Without the pictures, retype each line below exactly as it stands.

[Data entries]
● ● ● ● ●

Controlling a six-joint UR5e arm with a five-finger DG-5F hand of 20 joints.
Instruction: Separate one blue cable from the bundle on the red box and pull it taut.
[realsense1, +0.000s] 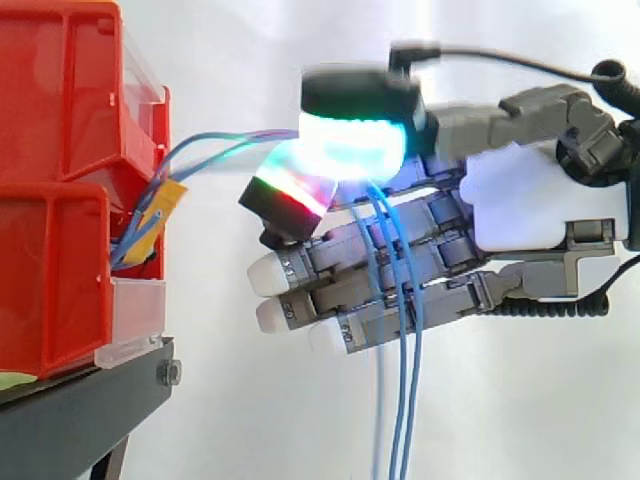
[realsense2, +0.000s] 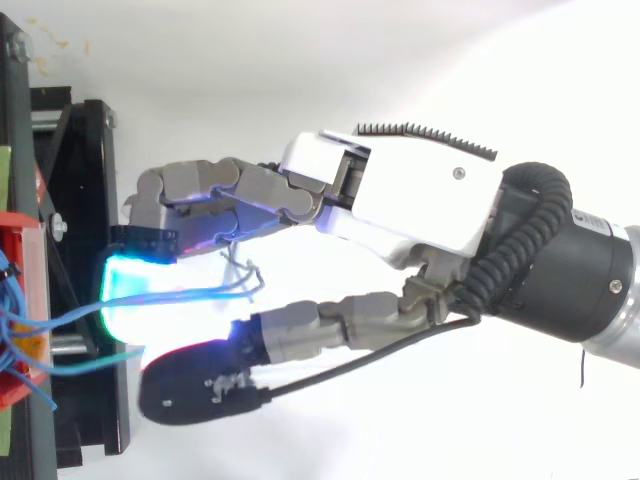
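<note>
Blue cables (realsense1: 403, 330) hang across the straight lower fingers of the hand (realsense1: 520, 205), cut off below. From the red bins (realsense1: 60, 250), past yellow tape (realsense1: 160, 212), strands reach the glowing pads (realsense1: 350, 145), pinched there; how many, the glow hides

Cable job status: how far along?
Done: hand pinches blue cables from the red box between its pads. In hand: at least two strands run into the pinch, so none looks separated. Left: isolate one, pull out the bow in the span.
</note>
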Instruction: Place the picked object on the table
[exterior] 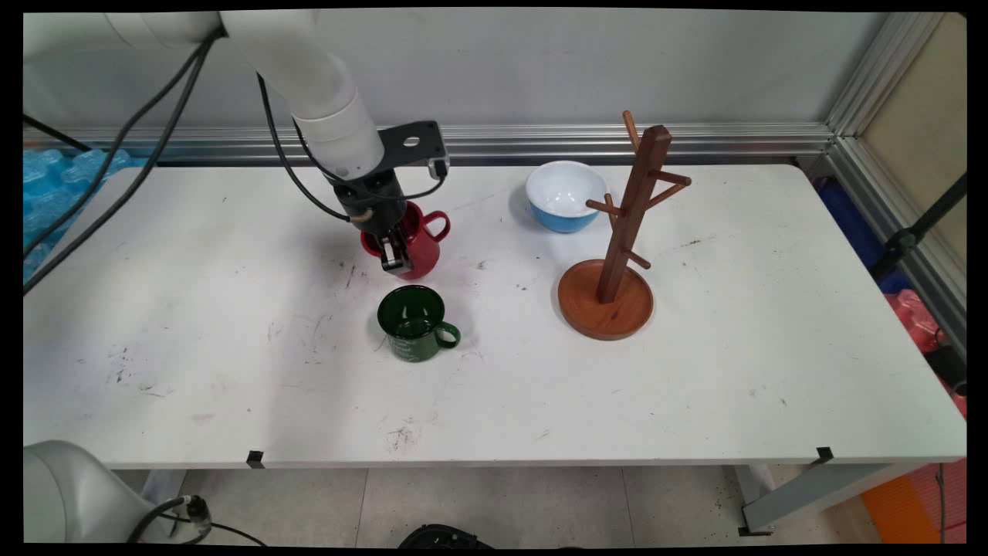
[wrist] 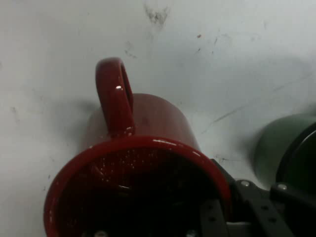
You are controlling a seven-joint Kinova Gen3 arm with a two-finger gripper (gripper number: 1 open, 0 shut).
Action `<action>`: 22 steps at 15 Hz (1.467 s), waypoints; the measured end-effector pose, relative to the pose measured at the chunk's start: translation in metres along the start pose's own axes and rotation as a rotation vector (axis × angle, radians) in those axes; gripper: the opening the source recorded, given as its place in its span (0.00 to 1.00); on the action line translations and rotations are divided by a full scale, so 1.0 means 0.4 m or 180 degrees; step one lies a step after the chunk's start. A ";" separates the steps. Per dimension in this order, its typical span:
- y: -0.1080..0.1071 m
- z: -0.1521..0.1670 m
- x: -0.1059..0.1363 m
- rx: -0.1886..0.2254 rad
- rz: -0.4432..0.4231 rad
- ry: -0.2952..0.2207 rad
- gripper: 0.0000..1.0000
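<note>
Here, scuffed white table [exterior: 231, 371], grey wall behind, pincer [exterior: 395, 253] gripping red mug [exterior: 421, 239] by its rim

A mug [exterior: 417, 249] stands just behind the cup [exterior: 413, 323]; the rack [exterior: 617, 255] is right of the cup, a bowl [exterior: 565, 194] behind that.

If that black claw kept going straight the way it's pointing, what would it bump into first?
The gripper points down at the red mug, one finger inside the rim and one outside. Going on, it would likely meet the mug's bottom or wall first, then the table beneath. The green mug stands apart, nearer the camera.
</note>
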 end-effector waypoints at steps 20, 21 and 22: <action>0.001 0.073 0.027 -0.0020 0.0157 -0.0131 1.00; 0.001 0.074 0.027 -0.0014 0.0162 -0.0120 1.00; 0.000 0.074 0.028 -0.0010 0.0169 -0.0112 1.00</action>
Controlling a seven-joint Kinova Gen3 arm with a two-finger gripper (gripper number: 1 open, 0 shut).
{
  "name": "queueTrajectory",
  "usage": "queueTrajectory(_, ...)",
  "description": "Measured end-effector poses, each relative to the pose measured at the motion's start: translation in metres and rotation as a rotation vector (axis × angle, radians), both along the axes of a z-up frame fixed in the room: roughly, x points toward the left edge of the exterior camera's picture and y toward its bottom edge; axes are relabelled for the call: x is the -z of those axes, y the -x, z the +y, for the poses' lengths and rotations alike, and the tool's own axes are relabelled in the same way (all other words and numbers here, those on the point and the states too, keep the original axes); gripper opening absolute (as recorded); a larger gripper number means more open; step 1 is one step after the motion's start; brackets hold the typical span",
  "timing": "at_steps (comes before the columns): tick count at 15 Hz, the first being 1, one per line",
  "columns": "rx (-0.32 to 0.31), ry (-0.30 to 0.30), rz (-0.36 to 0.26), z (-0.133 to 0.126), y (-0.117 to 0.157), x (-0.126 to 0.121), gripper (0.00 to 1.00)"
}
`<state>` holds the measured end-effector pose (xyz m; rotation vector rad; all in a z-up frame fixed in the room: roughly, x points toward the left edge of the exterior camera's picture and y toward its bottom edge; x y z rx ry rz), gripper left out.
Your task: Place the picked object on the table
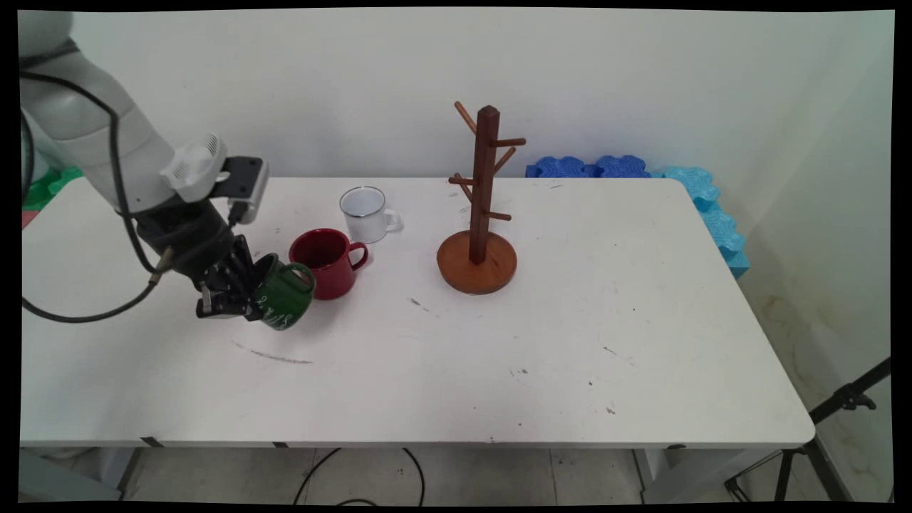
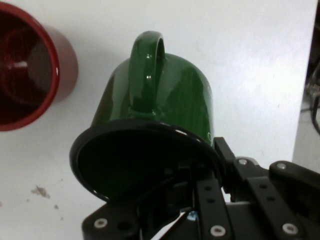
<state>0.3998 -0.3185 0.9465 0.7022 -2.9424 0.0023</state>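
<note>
And there's the claw (image 1: pixel 231 296) at the left of the frame, low over the white desk (image 1: pixel 499 356), clamped on the rim of a green mug (image 1: pixel 285 292). One finger sits inside the mouth, the other outside the wall, and the hand view shows it plainly: the mug's dark opening (image 2: pixel 140 160) faces the camera with the black linkage gripping its lower edge. The mug is tipped over on its side, handle (image 2: pixel 147 65) toward the top of the hand view, white lettering showing on its flank in the main view. Whether it is resting on the desk or lifted just clear, I can't tell. Just to the right of it, close enough to look as if they touch, stands a red mug (image 1: pixel 328 263), upright, its handle pointing right. Behind that, a little up and to the right, stands a small white enamel mug (image 1: pixel 365 212), also upright. Near mid-frame stands a wooden mug tree (image 1: pixel 481 206) on a round base, every peg bare, well apart from the mugs. Blue foam pieces (image 1: pixel 641 171) lie along the desk's far right edge.
</note>
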Motion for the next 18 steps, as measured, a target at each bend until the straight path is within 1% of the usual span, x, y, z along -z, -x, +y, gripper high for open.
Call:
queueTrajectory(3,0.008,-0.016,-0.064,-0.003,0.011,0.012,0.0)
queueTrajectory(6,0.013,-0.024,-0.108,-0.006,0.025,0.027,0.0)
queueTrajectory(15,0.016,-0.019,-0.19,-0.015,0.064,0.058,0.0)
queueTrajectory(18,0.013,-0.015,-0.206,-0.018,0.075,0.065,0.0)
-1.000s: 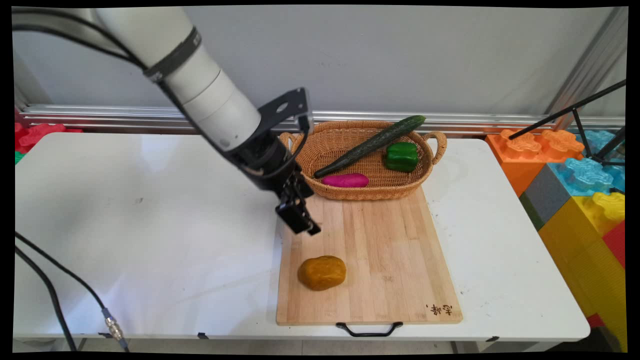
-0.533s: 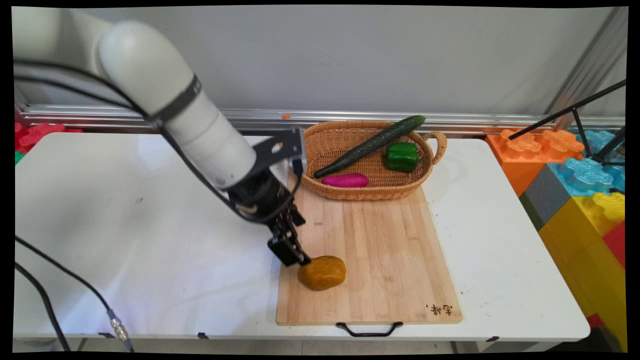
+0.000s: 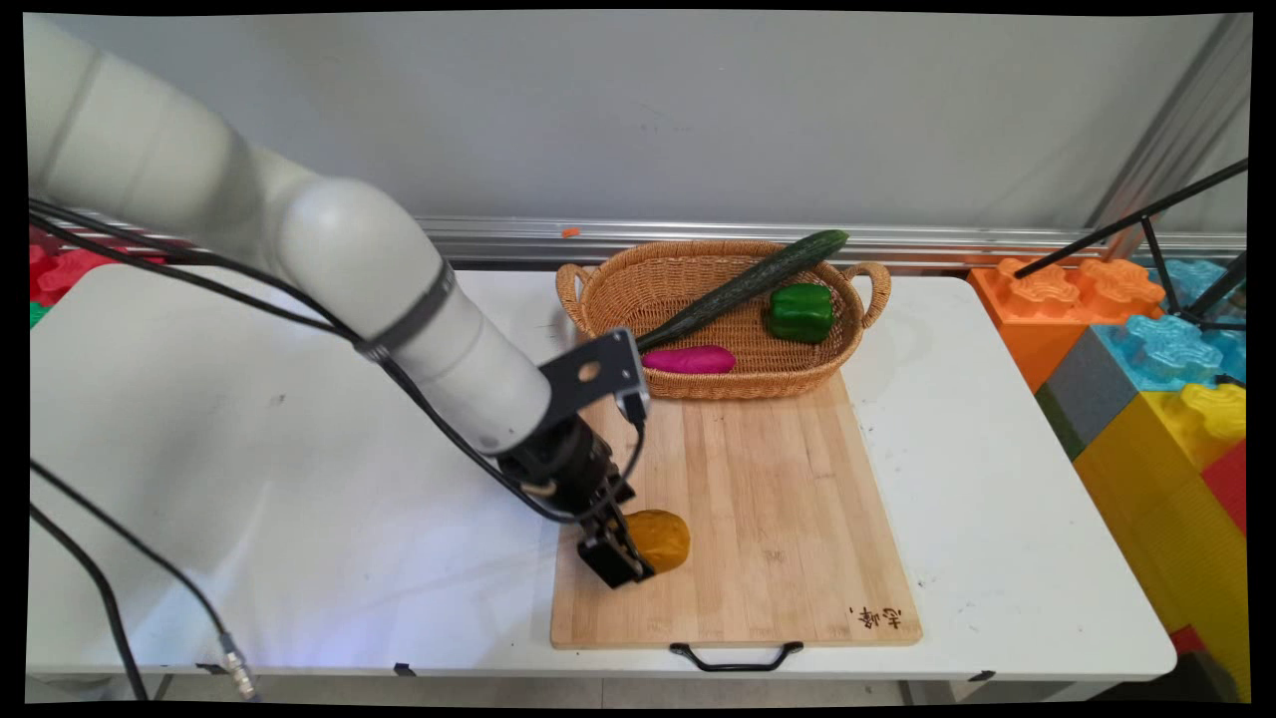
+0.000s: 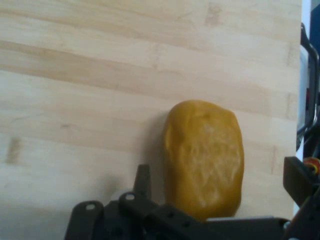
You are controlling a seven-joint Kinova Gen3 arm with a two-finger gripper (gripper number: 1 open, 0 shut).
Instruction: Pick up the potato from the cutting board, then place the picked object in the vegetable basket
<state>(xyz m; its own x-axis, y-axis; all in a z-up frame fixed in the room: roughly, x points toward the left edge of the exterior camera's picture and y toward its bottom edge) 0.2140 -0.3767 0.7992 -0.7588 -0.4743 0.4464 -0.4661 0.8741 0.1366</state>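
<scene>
three vegetables in wicker basket (image 3: 847, 344), potato (image 3: 663, 537) (image 4: 205, 157) on board (image 3: 778, 519) (image 4: 75, 100)

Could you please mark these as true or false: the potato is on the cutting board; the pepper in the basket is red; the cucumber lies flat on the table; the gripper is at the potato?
1. The yellow-brown potato lies on the wooden cutting board. True.
2. The pepper in the wicker basket is red. False: it is green.
3. The cucumber lies flat on the table. False: it rests in the basket, its tip over the rim.
4. The gripper is at the potato's left end. True.
</scene>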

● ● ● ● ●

Exercise output:
Controlling a six-joint UR5e arm with a five-finger DG-5F hand of 20 joints.
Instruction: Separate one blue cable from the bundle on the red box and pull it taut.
[realsense1, +0.000s] 
[realsense2, +0.000s] 
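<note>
Blue cables (realsense1: 403, 330) hang across the straight lower fingers of the hand (realsense1: 520, 205), cut off below. From the red bins (realsense1: 60, 250), past yellow tape (realsense1: 160, 212), strands reach the glowing pads (realsense1: 350, 145), pinched there; how many, the glow hides

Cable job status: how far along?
Done: hand pinches blue cables from the red box between its pads. In hand: at least two strands run into the pinch, so none looks separated. Left: isolate one, pull out the bow in the span.
</note>
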Instruction: Place the picked object on the table
[exterior] 
[wrist] 
You are controlling a seven-joint Kinova Gen3 arm with a two-finger gripper (gripper number: 1 open, 0 shut).
Action `<action>`: 22 steps at 15 Hz (1.467 s), waypoints; the measured end-effector pose, relative to the pose measured at the chunk's start: translation in metres along the start pose's own axes and rotation as a rotation vector (axis × angle, radians) in those axes; gripper: the opening the source recorded, given as its place in its span (0.00 to 1.00); on the action line translations and rotations are divided by a full scale, so 1.0 means 0.4 m or 180 degrees; step one lies a step after the chunk's start. A ";" separates the steps. Per dimension in this order, its typical span:
- y: -0.1080..0.1071 m
- z: -0.1521..0.1670 m
- x: -0.1059..0.1363 m
- rx: -0.1886..0.2254 rad
- rz: -0.4432..0.4231 rad
- ry: -0.2952..0.2207 rad
- gripper: 0.0000..1.0000
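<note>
Here, scuffed white table [exterior: 231, 371], grey wall behind, pincer [exterior: 395, 253] gripping red mug [exterior: 421, 239] by its rim

A mug [exterior: 417, 249] stands just behind the cup [exterior: 413, 323]; the rack [exterior: 617, 255] is right of the cup, a bowl [exterior: 565, 194] behind that.

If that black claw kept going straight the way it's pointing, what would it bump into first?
The gripper points down at the red mug, one finger inside the rim and one outside. Going on, it would likely meet the mug's bottom or wall first, then the table beneath. The green mug stands apart, nearer the camera.
</note>
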 end-effector waypoints at steps 20, 21 and 22: <action>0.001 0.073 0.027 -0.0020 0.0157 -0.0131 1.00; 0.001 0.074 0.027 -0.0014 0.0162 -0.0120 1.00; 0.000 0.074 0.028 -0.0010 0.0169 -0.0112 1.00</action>
Controlling a seven-joint Kinova Gen3 arm with a two-finger gripper (gripper number: 1 open, 0 shut).
{
  "name": "queueTrajectory",
  "usage": "queueTrajectory(_, ...)",
  "description": "Measured end-effector poses, each relative to the pose measured at the motion's start: translation in metres and rotation as a rotation vector (axis × angle, radians), both along the axes of a z-up frame fixed in the room: roughly, x points toward the left edge of the exterior camera's picture and y toward its bottom edge; axes are relabelled for the call: x is the -z of those axes, y the -x, z the +y, for the poses' lengths and rotations alike, and the tool's own axes are relabelled in the same way (all other words and numbers here, those on the point and the states too, keep the original axes); gripper opening absolute (as recorded); a larger gripper number means more open; step 1 is one step after the motion's start; brackets hold the typical span",
  "timing": "at_steps (comes before the columns): tick count at 15 Hz, the first being 1, one per line",
  "columns": "rx (-0.32 to 0.31), ry (-0.30 to 0.30), rz (-0.36 to 0.26), z (-0.133 to 0.126), y (-0.117 to 0.157), x (-0.126 to 0.121), gripper (0.00 to 1.00)"
}
`<state>` holds the measured end-effector pose (xyz m; rotation vector rad; all in a z-up frame fixed in the room: roughly, x points toward the left edge of the exterior camera's picture and y toward its bottom edge; x y z rx ry rz), gripper left out.
Your task: Place the picked object on the table
<state>0.3998 -0.3185 0.9465 0.7022 -2.9424 0.0023</state>
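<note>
And there's the claw (image 1: pixel 231 296) at the left of the frame, low over the white desk (image 1: pixel 499 356), clamped on the rim of a green mug (image 1: pixel 285 292). One finger sits inside the mouth, the other outside the wall, and the hand view shows it plainly: the mug's dark opening (image 2: pixel 140 160) faces the camera with the black linkage gripping its lower edge. The mug is tipped over on its side, handle (image 2: pixel 147 65) toward the top of the hand view, white lettering showing on its flank in the main view. Whether it is resting on the desk or lifted just clear, I can't tell. Just to the right of it, close enough to look as if they touch, stands a red mug (image 1: pixel 328 263), upright, its handle pointing right. Behind that, a little up and to the right, stands a small white enamel mug (image 1: pixel 365 212), also upright. Near mid-frame stands a wooden mug tree (image 1: pixel 481 206) on a round base, every peg bare, well apart from the mugs. Blue foam pieces (image 1: pixel 641 171) lie along the desk's far right edge.
</note>
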Motion for the next 18 steps, as measured, a target at each bend until the straight path is within 1% of the usual span, x, y, z along -z, -x, +y, gripper high for open.
Call:
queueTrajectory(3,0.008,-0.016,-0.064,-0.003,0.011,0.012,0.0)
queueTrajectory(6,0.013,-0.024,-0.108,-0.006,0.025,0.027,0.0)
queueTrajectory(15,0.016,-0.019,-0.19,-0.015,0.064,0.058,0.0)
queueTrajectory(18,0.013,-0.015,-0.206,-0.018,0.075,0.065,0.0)
-1.000s: 
-0.533s: 
+0.000s: 
+0.000s: 
You are controlling a seven-joint Kinova Gen3 arm with a two-finger gripper (gripper number: 1 open, 0 shut).
Instruction: Pick up the potato from the cutting board, then place the picked object in the vegetable basket
<state>(xyz m; its own x-axis, y-axis; all in a z-up frame fixed in the room: roughly, x points toward the left edge of the exterior camera's picture and y toward its bottom edge) 0.2140 -0.3767 0.7992 -0.7588 -0.4743 0.4464 -0.4661 0.8741 0.1366</state>
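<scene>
three vegetables in wicker basket (image 3: 847, 344), potato (image 3: 663, 537) (image 4: 205, 157) on board (image 3: 778, 519) (image 4: 75, 100)

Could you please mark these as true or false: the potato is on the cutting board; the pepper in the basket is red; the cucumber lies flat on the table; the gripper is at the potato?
1. The yellow-brown potato lies on the wooden cutting board. True.
2. The pepper in the wicker basket is red. False: it is green.
3. The cucumber lies flat on the table. False: it rests in the basket, its tip over the rim.
4. The gripper is at the potato's left end. True.
</scene>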

Nothing else belongs in the output.